Description of problem (please be detailed as possible and provide log
snippests):

Protect pod default service account tokens from compromise by minimizing the mounting of the default service account token to only those pods whose application requires interaction with the Kubernetes API.


By default, Kubernetes automatically provisions a service account for each pod and mounts the secret at runtime. This service account is not typically used. If this pod is compromised and the compromised user has access to the service account, the service account could be used to escalate privileges within the cluster.

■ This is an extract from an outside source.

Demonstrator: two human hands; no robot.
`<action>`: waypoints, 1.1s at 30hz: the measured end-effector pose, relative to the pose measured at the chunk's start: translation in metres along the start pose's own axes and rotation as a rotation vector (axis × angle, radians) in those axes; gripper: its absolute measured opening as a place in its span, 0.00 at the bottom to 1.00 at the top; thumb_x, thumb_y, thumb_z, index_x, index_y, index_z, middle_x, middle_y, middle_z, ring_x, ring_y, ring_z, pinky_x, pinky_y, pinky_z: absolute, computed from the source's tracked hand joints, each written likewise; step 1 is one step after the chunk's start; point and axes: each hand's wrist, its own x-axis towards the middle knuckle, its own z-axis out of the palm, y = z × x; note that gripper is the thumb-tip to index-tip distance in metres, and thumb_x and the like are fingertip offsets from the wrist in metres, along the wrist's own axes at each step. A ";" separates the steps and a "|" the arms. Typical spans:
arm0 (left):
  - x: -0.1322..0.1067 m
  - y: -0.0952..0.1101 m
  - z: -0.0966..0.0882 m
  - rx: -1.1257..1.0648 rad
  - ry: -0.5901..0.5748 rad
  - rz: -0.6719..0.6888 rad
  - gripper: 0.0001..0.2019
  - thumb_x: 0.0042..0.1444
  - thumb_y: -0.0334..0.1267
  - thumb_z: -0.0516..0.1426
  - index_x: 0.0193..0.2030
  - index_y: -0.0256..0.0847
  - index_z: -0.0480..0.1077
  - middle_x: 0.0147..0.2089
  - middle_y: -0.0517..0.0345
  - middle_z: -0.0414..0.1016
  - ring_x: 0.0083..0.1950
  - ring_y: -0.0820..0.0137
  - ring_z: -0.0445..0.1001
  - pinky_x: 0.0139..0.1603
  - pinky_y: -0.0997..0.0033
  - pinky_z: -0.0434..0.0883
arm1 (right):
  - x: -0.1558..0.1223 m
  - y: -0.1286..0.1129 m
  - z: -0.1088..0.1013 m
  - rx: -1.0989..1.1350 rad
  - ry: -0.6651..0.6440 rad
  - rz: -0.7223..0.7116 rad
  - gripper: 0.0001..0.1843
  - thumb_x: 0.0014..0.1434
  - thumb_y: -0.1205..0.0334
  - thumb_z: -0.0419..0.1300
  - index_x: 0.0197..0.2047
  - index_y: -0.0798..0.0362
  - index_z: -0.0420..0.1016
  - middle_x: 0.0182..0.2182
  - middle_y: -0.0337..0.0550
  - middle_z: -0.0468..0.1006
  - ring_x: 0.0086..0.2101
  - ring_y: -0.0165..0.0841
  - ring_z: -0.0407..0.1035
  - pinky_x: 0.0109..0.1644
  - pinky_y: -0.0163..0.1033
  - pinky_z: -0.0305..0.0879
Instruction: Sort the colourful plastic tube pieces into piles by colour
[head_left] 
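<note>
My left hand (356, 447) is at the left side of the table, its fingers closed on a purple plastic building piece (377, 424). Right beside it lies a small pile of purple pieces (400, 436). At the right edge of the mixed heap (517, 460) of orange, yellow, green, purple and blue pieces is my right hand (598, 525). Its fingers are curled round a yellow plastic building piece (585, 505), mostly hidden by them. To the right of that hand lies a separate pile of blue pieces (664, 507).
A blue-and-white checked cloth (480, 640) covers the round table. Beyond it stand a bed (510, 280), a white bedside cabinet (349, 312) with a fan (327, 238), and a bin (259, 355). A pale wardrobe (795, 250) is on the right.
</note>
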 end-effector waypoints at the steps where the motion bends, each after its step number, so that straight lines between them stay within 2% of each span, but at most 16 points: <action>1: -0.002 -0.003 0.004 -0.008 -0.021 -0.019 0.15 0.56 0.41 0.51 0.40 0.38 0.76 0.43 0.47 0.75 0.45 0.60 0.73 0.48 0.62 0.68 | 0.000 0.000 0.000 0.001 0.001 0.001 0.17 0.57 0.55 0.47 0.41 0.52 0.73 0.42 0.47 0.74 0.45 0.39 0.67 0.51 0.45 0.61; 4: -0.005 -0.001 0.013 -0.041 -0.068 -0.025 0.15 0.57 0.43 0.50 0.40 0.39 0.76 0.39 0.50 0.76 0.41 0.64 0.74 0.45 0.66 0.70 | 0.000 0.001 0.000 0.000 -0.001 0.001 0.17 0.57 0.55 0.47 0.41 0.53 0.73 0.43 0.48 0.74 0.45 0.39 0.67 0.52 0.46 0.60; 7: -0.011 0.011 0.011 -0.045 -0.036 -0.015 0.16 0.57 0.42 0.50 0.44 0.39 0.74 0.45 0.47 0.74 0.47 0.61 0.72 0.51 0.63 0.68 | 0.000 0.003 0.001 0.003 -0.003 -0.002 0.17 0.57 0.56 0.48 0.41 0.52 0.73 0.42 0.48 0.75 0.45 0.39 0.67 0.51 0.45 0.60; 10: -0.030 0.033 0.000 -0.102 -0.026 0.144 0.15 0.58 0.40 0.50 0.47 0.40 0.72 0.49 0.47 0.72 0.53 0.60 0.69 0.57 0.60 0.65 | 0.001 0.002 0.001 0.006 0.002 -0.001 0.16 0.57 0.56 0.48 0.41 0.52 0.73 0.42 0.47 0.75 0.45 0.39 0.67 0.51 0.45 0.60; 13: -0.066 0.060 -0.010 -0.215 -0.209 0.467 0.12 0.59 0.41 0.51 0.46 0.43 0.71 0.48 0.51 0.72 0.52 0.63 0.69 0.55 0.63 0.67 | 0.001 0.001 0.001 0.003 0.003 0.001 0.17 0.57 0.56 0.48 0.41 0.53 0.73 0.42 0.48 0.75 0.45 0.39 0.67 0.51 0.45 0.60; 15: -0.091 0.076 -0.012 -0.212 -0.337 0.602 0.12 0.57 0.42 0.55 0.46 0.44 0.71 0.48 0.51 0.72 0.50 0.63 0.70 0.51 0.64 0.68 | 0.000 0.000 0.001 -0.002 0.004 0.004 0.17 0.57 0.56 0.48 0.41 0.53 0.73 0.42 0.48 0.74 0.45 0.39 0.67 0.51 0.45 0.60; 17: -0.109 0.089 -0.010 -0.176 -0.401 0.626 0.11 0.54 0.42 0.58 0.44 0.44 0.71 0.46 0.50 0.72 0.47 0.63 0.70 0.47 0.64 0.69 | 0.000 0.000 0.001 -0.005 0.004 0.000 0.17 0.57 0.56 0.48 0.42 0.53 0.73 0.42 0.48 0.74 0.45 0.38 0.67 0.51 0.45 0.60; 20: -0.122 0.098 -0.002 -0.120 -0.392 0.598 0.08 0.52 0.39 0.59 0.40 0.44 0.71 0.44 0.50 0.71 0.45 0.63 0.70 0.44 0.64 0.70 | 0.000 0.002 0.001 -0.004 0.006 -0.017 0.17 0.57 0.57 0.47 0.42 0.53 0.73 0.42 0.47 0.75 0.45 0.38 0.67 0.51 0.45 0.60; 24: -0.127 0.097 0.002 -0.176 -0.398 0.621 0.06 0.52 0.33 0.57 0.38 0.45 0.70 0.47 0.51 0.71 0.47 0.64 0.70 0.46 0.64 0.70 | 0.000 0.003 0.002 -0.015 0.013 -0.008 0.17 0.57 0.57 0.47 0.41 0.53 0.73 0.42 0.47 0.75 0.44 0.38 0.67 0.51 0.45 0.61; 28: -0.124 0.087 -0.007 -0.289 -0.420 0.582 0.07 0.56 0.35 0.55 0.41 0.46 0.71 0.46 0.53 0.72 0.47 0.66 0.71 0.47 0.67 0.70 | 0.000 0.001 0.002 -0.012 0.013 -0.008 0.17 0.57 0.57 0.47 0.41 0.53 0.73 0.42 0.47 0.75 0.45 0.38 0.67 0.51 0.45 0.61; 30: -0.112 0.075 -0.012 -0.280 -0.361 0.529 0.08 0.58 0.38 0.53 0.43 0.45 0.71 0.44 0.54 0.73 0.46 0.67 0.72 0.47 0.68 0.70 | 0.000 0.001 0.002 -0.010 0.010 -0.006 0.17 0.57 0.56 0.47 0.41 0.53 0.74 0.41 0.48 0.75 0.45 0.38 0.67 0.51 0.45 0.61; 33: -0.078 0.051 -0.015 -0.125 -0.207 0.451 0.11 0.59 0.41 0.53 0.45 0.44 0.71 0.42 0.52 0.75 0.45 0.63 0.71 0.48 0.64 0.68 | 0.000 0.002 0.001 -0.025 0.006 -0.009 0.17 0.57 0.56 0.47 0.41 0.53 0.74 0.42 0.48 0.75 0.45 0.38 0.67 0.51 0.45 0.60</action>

To reduce the likelihood of privilege escalation this service account should not be mounted by default unless the pod requires direct access to the Kubernetes API as part of the pods functionality.

Version of all relevant components (if applicable):


Does this issue impact your ability to continue to work with the product
(please explain in detail what is the user impact)?


Is there any workaround available to the best of your knowledge?


Rate from 1 - 5 the complexity of the scenario you performed that caused this
bug (1 - very simple, 5 - very complex)?


Can this issue reproducible?


Can this issue reproduce from the UI?


If this is a regression, please provide more details to justify this:


Steps to Reproduce:
1.
2.
3.


Actual results:


Expected results:


Additional info:
Add `automountServiceAccountToken: false` or a value distinct from 'default' for the `serviceAccountName` key to the deployment's Pod configuration.